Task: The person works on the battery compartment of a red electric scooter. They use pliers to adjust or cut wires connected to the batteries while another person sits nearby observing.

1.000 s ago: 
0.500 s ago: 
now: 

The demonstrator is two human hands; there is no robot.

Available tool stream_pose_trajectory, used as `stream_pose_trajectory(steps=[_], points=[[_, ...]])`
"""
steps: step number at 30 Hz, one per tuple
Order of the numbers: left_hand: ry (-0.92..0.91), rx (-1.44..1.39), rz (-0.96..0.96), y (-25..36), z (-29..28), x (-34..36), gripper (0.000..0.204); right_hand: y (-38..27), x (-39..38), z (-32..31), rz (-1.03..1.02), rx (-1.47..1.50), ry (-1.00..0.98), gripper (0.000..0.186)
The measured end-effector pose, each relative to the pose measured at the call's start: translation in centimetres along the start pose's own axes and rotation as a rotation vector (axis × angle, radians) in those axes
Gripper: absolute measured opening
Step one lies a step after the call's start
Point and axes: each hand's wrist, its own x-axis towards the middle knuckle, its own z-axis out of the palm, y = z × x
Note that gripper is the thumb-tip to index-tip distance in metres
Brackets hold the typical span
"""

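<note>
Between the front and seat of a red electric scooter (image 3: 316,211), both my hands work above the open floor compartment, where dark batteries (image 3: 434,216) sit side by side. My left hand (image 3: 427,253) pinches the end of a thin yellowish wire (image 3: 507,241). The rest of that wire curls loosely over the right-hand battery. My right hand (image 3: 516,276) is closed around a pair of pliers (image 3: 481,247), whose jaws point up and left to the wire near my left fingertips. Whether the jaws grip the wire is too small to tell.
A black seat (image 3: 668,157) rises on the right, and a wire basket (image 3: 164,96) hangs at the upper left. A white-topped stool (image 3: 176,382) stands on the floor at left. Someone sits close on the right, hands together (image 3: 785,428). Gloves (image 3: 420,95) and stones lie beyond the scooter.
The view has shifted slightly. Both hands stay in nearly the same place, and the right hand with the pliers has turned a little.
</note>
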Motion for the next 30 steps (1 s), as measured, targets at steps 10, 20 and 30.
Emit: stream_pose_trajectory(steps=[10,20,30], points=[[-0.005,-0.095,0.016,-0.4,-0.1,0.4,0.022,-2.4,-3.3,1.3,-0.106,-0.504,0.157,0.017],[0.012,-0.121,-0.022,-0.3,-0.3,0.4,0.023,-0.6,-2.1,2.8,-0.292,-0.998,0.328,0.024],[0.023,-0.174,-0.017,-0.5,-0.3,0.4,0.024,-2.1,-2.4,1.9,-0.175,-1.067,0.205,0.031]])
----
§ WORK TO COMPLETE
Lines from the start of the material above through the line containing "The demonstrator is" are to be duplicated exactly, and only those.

§ EXPECTED ANSWER
Task: The person works on the battery compartment of a red electric scooter. They use pliers to adjust or cut wires connected to the batteries while another person sits nearby observing.

1.000 s ago: 
0.500 s ago: 
now: 

The demonstrator is two human hands; there is no robot.

The output as shown is complete.